Microprocessor 150 may include pipeline 10 which, in turn, may include front end 100, execution core 110, commit unit 120. Microprocessor 150 may also include hazard detection logic 130 coupled to pipeline 10. Front end 100, in turn, includes fetch unit 102, instruction queue 104, decode/dispatch unit 106 and branch processing unit 108. Front end 100 may supply instructions to instruction queue 104 by accessing an instruction cache using the address of the next instruction or an address supplied by branch processing unit 108 when a branch is predicted or resolved. Front end 100 may fetch four sequential instructions from an instruction cache and provide these instructions to an eight entry instruction queue 104.
Instructions from instruction queue 104 are decoded and dispatched to the appropriate execution unit by decode/dispatch unit 106. In many cases, decode/dispatch unit 106 provides the logic for decoding instructions and issuing them to the appropriate execution unit 112. In one particular embodiment, an eight entry instruction queue 104 consists of two four entry queues, a decode queue and a dispatch queue. Decode logic of decode/dispatch unit 106 decodes the four instruction in the decode queue, while the dispatch logic of decode/dispatch unit 106 evaluates the instructions in the dispatch queue for possible dispatch, and allocates instructions to the appropriate execution unit 112.

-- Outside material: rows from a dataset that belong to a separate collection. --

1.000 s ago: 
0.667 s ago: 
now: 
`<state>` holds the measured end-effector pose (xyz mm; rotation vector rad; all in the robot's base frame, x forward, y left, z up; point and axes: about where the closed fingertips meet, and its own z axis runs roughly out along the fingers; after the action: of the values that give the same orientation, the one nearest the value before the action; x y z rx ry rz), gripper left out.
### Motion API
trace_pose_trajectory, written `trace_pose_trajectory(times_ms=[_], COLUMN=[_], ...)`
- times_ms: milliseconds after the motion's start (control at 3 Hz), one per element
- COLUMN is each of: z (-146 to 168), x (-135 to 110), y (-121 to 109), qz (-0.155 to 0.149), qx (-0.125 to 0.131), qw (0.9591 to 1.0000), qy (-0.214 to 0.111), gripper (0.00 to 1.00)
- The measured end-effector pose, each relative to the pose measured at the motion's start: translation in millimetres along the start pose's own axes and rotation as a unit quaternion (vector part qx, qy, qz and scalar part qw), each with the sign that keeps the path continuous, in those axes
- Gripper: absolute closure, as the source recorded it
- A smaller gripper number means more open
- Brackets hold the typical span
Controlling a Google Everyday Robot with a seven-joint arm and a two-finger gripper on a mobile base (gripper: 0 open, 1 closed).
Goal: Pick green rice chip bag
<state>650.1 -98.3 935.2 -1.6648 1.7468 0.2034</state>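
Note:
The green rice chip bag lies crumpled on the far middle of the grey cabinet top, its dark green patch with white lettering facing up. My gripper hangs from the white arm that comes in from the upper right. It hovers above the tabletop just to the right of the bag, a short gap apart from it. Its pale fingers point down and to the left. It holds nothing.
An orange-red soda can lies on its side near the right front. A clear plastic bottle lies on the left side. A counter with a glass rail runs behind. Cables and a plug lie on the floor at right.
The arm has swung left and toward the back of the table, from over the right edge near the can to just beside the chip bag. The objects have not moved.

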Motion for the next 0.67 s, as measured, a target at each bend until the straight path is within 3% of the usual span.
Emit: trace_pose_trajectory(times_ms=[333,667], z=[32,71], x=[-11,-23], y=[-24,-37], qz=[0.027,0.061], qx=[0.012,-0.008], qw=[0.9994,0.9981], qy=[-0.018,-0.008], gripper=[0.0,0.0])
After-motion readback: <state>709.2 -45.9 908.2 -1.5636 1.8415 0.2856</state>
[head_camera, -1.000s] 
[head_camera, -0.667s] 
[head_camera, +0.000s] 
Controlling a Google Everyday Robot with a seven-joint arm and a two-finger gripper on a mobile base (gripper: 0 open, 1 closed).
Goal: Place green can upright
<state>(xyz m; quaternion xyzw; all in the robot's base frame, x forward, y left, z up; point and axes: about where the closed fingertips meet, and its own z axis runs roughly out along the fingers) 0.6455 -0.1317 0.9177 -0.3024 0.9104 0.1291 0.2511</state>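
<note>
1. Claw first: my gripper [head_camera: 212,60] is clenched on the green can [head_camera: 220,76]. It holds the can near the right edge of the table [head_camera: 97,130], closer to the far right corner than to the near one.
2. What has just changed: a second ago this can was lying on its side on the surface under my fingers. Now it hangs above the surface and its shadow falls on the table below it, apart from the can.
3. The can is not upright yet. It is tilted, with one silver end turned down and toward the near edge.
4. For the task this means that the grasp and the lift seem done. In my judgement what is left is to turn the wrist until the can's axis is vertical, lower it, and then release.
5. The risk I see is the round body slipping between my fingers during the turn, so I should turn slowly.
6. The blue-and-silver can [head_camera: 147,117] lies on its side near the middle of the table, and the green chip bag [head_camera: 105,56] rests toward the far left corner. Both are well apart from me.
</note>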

Execution units 112 are responsible for the execution of different types of instruction issued from dispatch logic of decode/dispatch unit 106. Execution units 112 may include a series of arithmetic execution units, including scalar arithmetic logic units and vector arithmetic logic units. Scalar arithmetic units may include single cycle integer units responsible for executing integer instructions and floating point units responsible for executing single and double precision floating point operations. Execution units 112 may also include a load/store execution unit operable to transfer data between a cache and a results bus, route data to other execution units, and transfer data to and from system memory. The load/store unit may also support cache control instructions and load/store instructions. Thus, each of execution units 112 may contains one or more execution stages in pipeline 10 of microprocessor 150.
Commit unit 120 may receive instructions from execution units 112 in execution core 110, and is responsible for assembling the incoming instructions in the order in which they were issued and writing the results of the instructions back to a location if necessary.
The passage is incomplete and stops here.